» **WHAT YOU NEED TO DO**:
Keep the pictures out while you transcribe the listing below exactly.

════

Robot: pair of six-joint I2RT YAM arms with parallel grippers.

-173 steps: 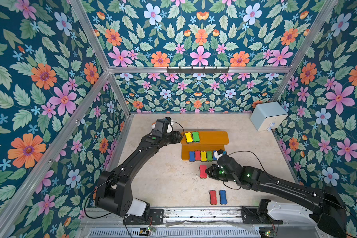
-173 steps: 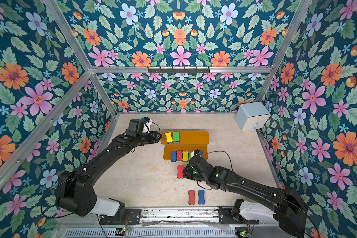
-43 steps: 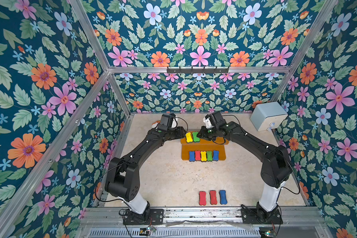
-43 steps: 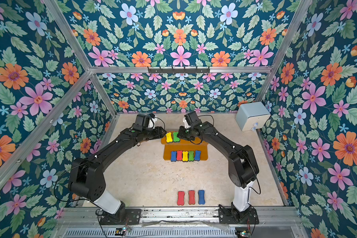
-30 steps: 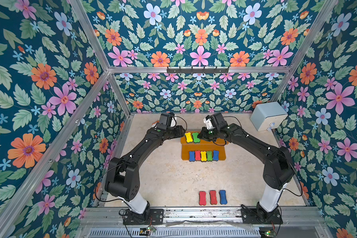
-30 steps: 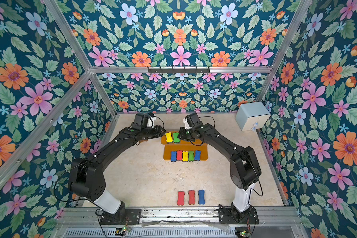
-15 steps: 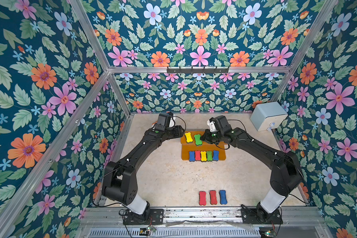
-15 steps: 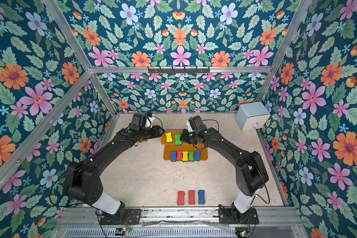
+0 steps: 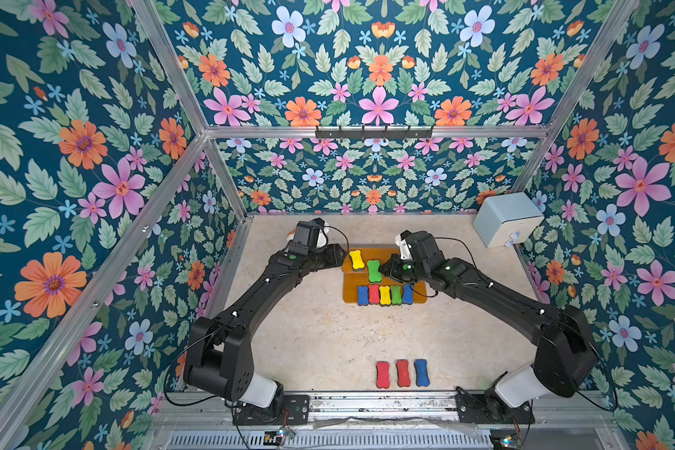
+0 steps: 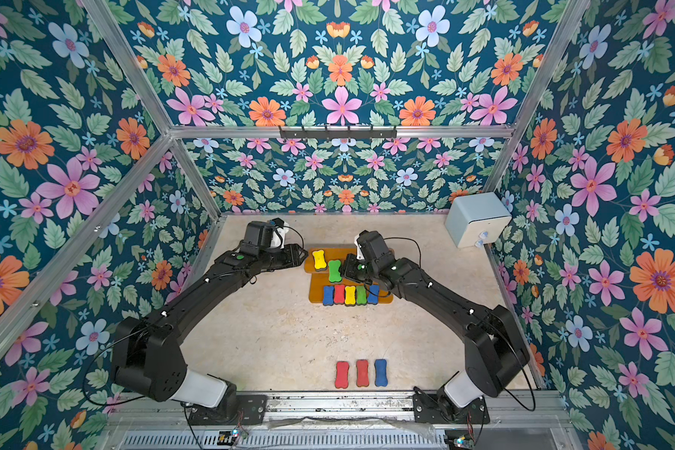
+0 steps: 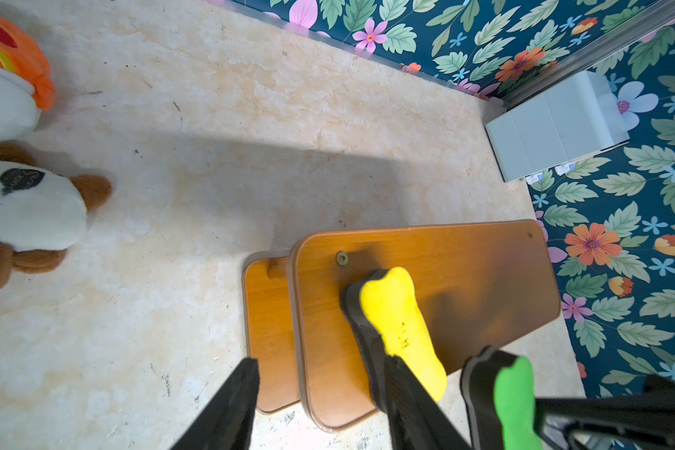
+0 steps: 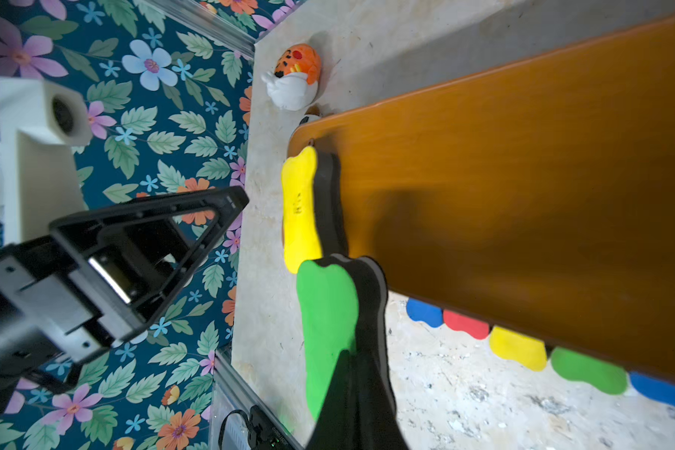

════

» **RESULT OF THIS EXERCISE**:
Robot: pair of six-joint I2RT YAM arms with parallel grippers.

-173 steps: 
-173 steps: 
-43 steps: 
-43 steps: 
-30 steps: 
-30 steps: 
-15 steps: 
-15 steps: 
+0 steps: 
+0 steps: 
+0 steps: 
+0 steps: 

There's no more to the answer.